To determine whether Lmo0159 is essential for the virulence of L. monocytogenes, in vitro infection studies were performed with the ∆lmo0159 and WT strains. The plaque formation assay showed that ∆lmo0159 significantly impaired the ability to spread in hCMEC/D3 compared to the WT strain (Figure 5D). The mouse infection model was then used to evaluate the virulence properties of the ∆lmo0159 strain. The mean survival time of mice inoculated with ∆lmo0159 strain (3 days) was significantly longer than that of WT (2 days; p < 0.05). The control-group mice had no significant abnormalities or deaths (Figure 7A). The LD₅₀ values of WT and Δlmo0159 to BALB/c mice were 10^6.22 and 10^7.19, respectively (Table 3). The attenuation fold of the Δlmo0159 mutant was 9.33. The number of bacteria in the liver, spleen, and brain of BALB/c mice was monitored in mice after intraperitoneal infection with either the ∆lmo0159 or WT for 72 h. In the spleen, ∆lmo0159 bacterial counts were significantly lower than those of the WT at 48 and 72 h after infection (p < 0.01), and mice infected with the mutant strain carried significantly fewer bacteria in the liver and spleen than the WT strain at 24 h (p < 0.05; Figure 7B,C). However, ∆lmo0159 exhibited viable bacterial counts in the brain that were significantly higher than those of the WT strain (p < 0.01; Figure 7D). These results indicate that the lmo0159 gene contributes to the virulence of L. monocytogenes.
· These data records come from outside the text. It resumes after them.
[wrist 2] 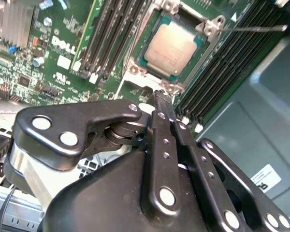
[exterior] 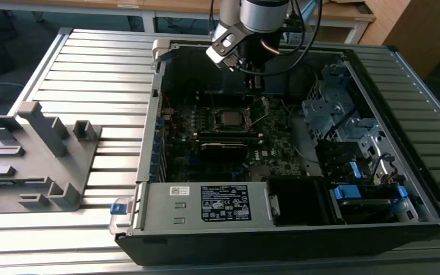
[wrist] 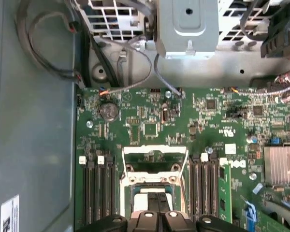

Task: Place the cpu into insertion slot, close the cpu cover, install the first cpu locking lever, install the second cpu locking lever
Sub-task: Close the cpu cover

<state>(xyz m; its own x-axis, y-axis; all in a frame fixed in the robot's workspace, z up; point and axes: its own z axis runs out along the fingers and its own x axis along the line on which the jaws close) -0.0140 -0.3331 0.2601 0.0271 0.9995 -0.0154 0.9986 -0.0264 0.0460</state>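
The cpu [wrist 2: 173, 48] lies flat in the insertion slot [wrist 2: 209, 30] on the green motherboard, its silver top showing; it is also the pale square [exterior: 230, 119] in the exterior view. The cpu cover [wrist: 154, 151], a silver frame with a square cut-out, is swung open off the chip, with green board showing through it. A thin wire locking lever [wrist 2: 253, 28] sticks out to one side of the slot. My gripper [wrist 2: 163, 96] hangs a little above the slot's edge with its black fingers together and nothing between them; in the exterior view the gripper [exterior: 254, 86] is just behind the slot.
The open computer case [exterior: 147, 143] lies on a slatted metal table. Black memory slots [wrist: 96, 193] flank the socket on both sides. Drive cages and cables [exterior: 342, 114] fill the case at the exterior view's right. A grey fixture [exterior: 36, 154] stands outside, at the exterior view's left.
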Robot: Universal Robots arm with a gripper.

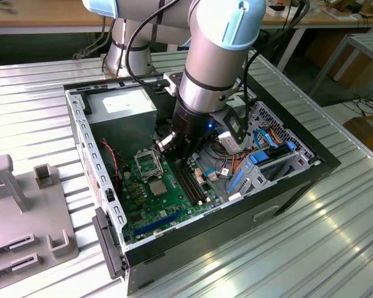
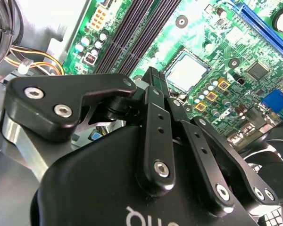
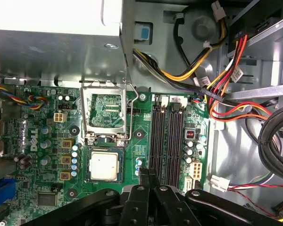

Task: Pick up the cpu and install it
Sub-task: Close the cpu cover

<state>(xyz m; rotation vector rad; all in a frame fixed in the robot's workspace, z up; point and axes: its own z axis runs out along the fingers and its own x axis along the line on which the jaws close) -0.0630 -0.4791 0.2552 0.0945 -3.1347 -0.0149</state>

To investigate how lmo0159 drives virulence factors to affect the course of L. monocytogenes infection in mice, virulence factors were detected by RT-PCR. In Figure 7E, the virulence factors hly (p < 0.01), plcA (p < 0.0001), and plcB (p < 0.001) of ∆lmo0159 were significantly decreased in the liver, while inlC (p < 0.01) was significantly increased. In Figure 7F, the virulence factors of ∆lmo0159 in brain tissue were significantly increased, including prfA (p < 0.01); hly, mpl, and actA (p < 0.05); and inlC (p < 0.001). The results showed that lmo0159 affected the transcription level of virulence factors but showed different trends in different organs of mice.

4. Discussion

L. monocytogenes is a Gram-positive facultative anaerobic, non-spore-forming, foodborne pathogenic bacterium widely distributed in nature. It is resistant to adverse environmental conditions and can survive and multiply in human professional and non-professional phagocytes [20,21,22]. The wide variety of cell wall components of Gram-positive bacteria is crucial for bacterial viability [23]. As a type of cell wall protein, the LPXTG surface protein can be anchored to the bacterial cell wall surface by Sort A, which plays a vital virulence role in the infection process and adaptation of bacteria to environmental stress [1,7,24].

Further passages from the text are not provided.